▸ Exercise brief: Write out all of the lines below, exactly and completely.

─── Exercise data

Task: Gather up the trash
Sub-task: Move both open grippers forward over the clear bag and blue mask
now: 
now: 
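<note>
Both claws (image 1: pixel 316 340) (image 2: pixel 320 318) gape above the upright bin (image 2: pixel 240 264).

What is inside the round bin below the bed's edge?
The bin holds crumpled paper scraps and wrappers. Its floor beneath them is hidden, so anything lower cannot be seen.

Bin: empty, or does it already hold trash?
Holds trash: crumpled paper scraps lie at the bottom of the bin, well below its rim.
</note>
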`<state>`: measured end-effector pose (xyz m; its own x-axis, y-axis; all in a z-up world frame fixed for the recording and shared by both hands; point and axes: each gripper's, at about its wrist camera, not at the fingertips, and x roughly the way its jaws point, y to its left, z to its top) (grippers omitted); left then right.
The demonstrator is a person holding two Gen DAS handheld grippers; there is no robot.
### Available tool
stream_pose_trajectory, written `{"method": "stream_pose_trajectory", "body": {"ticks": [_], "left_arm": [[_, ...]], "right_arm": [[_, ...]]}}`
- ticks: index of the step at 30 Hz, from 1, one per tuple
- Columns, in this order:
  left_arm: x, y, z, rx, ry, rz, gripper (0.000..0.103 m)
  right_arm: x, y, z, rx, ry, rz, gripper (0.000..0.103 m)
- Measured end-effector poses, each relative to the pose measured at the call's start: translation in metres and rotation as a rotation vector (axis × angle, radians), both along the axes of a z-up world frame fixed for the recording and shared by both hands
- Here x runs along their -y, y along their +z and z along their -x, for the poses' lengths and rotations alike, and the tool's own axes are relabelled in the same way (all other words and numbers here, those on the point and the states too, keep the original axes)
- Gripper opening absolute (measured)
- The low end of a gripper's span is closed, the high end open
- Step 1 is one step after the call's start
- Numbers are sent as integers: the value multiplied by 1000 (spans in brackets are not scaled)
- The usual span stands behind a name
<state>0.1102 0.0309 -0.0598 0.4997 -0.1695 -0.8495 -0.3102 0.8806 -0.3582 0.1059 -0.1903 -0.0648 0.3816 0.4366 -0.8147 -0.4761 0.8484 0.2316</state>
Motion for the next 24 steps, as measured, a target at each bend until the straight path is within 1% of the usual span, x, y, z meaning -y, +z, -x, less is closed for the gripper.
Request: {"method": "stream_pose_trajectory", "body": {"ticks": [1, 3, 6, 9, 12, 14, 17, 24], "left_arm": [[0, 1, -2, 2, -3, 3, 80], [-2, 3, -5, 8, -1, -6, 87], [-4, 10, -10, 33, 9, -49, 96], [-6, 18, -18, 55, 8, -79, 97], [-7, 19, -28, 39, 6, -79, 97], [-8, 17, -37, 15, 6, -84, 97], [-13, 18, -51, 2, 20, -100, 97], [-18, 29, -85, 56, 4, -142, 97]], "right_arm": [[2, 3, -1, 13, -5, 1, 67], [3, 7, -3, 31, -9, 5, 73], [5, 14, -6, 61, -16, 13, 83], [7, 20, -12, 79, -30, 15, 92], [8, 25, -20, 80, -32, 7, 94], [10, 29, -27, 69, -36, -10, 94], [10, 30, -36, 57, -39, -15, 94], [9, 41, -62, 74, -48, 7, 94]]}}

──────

▸ Solution:
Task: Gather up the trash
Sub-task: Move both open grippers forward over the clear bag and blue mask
now: 
now: 
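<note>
Both claws (image 1: pixel 316 340) (image 2: pixel 320 318) gape above the upright bin (image 2: pixel 240 264).

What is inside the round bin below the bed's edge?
The bin holds crumpled paper scraps and wrappers. Its floor beneath them is hidden, so anything lower cannot be seen.

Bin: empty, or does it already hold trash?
Holds trash: crumpled paper scraps lie at the bottom of the bin, well below its rim.
</note>
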`<state>`: measured end-effector pose (xyz m; its own x-axis, y-axis; all in a z-up world frame fixed for the recording and shared by both hands; point and axes: each gripper's, at about its wrist camera, not at the fingertips, and x roughly the way its jaws point, y to its left, z to its top) (grippers omitted); left then right.
The demonstrator is a person holding two Gen DAS handheld grippers; there is no robot.
### Available tool
stream_pose_trajectory, written `{"method": "stream_pose_trajectory", "body": {"ticks": [_], "left_arm": [[_, ...]], "right_arm": [[_, ...]]}}`
- ticks: index of the step at 30 Hz, from 1, one per tuple
- Columns, in this order:
  left_arm: x, y, z, rx, ry, rz, gripper (0.000..0.103 m)
  right_arm: x, y, z, rx, ry, rz, gripper (0.000..0.103 m)
- Measured end-effector poses, each relative to the pose measured at the call's start: translation in metres and rotation as a rotation vector (axis × angle, radians), both along the axes of a z-up world frame fixed for the recording and shared by both hands
- Here x runs along their -y, y along their +z and z along their -x, for the poses' lengths and rotations alike, and the tool's own axes are relabelled in the same way (all other words and numbers here, those on the point and the states too, keep the original axes)
- Gripper opening absolute (measured)
- The low end of a gripper's span is closed, the high end open
- Step 1 is one step after the call's start
- Numbers are sent as integers: the value multiplied by 1000 (spans in brackets are not scaled)
- The usual span stands behind a name
<state>0.1102 0.0309 -0.0598 0.4997 -0.1695 -0.8495 -0.3102 0.8806 -0.3582 0.1059 -0.1903 -0.0648 0.3816 0.4366 -0.8147 -0.4761 0.8484 0.2316</state>
Motion for the next 24 steps, as measured, a target at each bend until the straight path is within 1% of the usual span, x, y, z meaning -y, +z, -x, less is closed for the gripper.
Request: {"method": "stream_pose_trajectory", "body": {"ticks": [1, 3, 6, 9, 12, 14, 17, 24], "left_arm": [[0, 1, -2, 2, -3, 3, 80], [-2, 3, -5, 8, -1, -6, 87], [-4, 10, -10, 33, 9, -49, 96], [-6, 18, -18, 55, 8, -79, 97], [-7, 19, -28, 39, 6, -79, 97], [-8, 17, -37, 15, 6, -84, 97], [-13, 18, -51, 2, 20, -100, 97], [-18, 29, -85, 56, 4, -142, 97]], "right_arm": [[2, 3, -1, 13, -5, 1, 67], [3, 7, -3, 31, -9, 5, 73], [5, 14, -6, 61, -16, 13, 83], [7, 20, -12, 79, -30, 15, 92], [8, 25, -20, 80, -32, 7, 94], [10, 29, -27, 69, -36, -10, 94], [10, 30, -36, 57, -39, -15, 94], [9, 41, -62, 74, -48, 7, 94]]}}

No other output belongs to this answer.